Whatever model emerges from the DBM modelling process, it should be a model that is well suited to the objectives of the study team. These may range from ‘what-if’ simulation, where the complexity of the simulation model is a clear advantage, to exercises in forecasting and operational control, where the over-parameterization that normally characterizes the large simulation model is a definite disadvantage. This paper will argue, therefore, that the construction of a single model that suits all purposes is normally impossible and, in any case, undesirable. Rather the objectives of the study should be clearly defined and a well integrated suite of models should be constructed, each designed to satisfy the requirements of these objectives.

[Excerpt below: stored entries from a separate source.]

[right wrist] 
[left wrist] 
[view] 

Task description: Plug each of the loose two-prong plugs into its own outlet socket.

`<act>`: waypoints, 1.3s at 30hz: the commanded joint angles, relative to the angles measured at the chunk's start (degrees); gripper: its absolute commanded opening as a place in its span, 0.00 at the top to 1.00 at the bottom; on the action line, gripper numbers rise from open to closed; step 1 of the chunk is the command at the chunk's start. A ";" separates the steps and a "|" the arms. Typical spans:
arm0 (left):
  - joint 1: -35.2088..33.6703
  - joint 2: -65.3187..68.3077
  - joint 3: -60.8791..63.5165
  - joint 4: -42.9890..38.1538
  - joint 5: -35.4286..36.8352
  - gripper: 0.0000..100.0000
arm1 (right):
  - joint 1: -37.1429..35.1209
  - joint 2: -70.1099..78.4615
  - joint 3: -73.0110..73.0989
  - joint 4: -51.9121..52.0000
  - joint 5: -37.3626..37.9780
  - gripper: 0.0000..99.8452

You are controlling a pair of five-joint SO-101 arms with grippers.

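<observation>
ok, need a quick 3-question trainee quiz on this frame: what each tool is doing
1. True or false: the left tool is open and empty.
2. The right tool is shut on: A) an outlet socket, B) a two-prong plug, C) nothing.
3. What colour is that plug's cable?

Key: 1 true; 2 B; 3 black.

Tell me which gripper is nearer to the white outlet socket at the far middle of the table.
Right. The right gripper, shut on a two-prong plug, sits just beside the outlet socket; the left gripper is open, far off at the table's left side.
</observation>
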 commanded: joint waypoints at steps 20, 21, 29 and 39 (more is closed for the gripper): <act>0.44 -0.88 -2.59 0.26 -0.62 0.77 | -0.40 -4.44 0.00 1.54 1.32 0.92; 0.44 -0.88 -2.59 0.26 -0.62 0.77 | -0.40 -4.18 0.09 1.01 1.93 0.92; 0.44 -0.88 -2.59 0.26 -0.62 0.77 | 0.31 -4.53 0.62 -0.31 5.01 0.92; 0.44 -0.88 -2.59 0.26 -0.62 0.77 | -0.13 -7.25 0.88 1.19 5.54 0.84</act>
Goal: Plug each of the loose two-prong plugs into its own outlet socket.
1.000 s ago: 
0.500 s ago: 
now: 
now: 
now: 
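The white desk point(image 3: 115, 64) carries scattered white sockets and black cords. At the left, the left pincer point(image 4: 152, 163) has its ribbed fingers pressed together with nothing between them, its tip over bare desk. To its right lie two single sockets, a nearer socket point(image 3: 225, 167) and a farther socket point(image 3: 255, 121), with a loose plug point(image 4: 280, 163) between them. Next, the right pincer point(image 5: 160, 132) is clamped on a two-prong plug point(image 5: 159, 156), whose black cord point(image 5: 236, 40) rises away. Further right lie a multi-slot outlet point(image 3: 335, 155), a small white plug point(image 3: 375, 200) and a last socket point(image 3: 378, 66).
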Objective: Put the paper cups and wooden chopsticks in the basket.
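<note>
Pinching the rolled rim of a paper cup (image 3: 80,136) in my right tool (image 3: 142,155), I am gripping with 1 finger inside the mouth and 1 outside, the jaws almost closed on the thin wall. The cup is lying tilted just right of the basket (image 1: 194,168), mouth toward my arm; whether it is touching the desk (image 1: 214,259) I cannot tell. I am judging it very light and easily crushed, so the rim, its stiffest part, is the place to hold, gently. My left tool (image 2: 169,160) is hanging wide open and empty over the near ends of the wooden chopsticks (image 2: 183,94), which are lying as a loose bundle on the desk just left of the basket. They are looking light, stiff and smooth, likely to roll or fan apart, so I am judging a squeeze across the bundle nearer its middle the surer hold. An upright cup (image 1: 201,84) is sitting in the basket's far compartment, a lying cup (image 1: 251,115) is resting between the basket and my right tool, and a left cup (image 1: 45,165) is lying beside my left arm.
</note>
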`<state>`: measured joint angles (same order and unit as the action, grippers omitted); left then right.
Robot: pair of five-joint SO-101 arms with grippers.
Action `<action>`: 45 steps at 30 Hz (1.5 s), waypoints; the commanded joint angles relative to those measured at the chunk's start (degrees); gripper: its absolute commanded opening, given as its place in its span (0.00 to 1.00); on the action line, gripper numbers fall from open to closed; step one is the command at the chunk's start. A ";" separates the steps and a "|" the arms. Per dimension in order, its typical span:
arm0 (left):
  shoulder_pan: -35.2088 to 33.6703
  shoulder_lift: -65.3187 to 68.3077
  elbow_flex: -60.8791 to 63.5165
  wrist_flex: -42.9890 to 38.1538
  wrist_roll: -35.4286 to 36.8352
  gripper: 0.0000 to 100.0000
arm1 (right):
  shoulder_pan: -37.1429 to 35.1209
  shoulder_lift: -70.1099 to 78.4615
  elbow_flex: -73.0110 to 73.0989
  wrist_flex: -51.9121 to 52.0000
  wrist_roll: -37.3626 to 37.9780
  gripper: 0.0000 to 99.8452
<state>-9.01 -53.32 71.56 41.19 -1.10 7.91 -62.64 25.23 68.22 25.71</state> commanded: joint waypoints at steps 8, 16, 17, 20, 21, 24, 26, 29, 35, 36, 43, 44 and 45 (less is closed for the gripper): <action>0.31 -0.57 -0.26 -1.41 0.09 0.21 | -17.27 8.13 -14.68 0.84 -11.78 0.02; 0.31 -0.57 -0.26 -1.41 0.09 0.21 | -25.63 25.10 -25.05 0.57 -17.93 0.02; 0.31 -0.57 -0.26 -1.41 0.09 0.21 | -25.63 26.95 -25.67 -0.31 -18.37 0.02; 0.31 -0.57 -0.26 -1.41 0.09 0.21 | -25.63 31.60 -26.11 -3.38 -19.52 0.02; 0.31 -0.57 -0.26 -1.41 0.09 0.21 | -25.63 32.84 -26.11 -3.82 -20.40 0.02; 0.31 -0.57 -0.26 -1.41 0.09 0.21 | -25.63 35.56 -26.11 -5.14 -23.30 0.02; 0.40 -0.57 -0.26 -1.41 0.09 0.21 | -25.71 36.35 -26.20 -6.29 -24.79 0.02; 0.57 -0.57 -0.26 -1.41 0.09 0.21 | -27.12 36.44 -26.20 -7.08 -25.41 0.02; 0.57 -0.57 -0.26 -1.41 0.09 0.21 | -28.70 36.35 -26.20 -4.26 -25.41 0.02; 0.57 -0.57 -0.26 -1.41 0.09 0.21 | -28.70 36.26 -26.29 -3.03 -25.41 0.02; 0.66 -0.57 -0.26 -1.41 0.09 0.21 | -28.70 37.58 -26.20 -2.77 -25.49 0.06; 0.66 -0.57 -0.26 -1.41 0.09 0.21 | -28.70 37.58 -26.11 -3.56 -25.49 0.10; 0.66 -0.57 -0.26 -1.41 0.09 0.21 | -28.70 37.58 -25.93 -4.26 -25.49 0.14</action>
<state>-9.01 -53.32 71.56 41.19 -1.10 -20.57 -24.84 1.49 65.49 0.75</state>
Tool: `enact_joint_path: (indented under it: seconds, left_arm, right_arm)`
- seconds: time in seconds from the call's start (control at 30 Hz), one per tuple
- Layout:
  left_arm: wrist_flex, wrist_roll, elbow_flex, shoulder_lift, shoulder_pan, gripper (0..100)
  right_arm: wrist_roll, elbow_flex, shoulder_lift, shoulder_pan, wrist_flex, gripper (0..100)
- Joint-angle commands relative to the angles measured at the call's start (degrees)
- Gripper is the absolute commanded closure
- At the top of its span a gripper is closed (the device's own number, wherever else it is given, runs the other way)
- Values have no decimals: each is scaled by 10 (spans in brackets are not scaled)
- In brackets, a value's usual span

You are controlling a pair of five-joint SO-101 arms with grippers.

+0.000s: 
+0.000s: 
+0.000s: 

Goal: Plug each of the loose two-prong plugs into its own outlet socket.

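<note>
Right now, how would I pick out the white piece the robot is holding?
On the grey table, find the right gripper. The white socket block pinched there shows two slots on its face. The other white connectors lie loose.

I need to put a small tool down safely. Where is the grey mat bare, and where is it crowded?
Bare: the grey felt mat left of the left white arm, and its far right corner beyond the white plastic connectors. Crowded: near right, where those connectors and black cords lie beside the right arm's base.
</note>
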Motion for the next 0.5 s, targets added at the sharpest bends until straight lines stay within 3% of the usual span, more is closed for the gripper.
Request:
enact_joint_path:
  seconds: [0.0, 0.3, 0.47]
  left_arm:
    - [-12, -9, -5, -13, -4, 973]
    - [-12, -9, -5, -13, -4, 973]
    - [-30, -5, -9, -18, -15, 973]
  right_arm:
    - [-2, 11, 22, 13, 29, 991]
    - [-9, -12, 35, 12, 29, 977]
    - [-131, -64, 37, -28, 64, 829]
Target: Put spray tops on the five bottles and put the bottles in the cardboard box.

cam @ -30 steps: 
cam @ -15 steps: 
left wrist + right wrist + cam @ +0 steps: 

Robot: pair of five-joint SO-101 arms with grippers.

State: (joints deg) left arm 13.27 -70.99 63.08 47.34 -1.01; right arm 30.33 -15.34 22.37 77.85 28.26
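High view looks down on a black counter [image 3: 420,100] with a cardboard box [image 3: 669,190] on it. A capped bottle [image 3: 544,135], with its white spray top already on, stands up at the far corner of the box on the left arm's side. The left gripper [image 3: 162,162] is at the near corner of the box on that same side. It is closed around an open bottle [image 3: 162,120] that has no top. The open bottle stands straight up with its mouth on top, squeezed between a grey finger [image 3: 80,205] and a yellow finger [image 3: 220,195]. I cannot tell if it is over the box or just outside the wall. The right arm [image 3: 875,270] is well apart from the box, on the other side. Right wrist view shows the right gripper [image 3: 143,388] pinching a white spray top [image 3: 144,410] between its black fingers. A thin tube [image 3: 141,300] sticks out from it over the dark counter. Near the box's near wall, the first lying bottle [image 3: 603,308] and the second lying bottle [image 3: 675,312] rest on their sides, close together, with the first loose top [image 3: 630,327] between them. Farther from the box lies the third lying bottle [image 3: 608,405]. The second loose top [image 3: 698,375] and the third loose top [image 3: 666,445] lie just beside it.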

It is suggested that, wherever possible, the parametrically efficient (or ‘parsimonious’) DBM model should provide a description of the core mechanisms that dominate the observed behaviour of the environmental system under study. And it should also provide the basis for the final construction of a stochastic simulation model that reflects this core behaviour but may involve other, more speculative elements that are required for ‘what-if’ simulation and planning exercises. The advantage of this DBM ‘moderation’ of the simulation model is that the relative confidence in the historically validated DBM core (when sufficient data are available) can be balanced with the reduced confidence in the more poorly validated speculative elements. Thus the results of any analysis can be better evaluated with these relative uncertainties in mind. For instance, if the model contains nonlinearities that have not been well-validated during DBM modelling over the historical period, but are thought to be of potential importance in the future, then the large level of uncertainty in this regard must be reflected clearly in any predictive application of the model.

The DBM approach to modelling and forecasting has been applied to a number of environmental systems. These include the modelling and control of water quality in rivers (see e.g. Beck and Young, 1975, Young and Beck, 1974, Young et al., 1976, Wallis et al., 1989); the modelling of rainfall-flow processes, within the context of flood forecasting and warning (e.g. see Young, 2002 and the prior references therein); and the modelling and control of mass and energy transfer in agricultural buildings (Price, Young, Berckmans, Janssens, & Taylor, 1999). The present paper describes an environmental case study in a different environmental area which has involved most aspects of this DBM approach: namely, the modelling and control of globally averaged levels of atmospheric ${\text{CO}}_2$ and the possible implications of this research on global warming.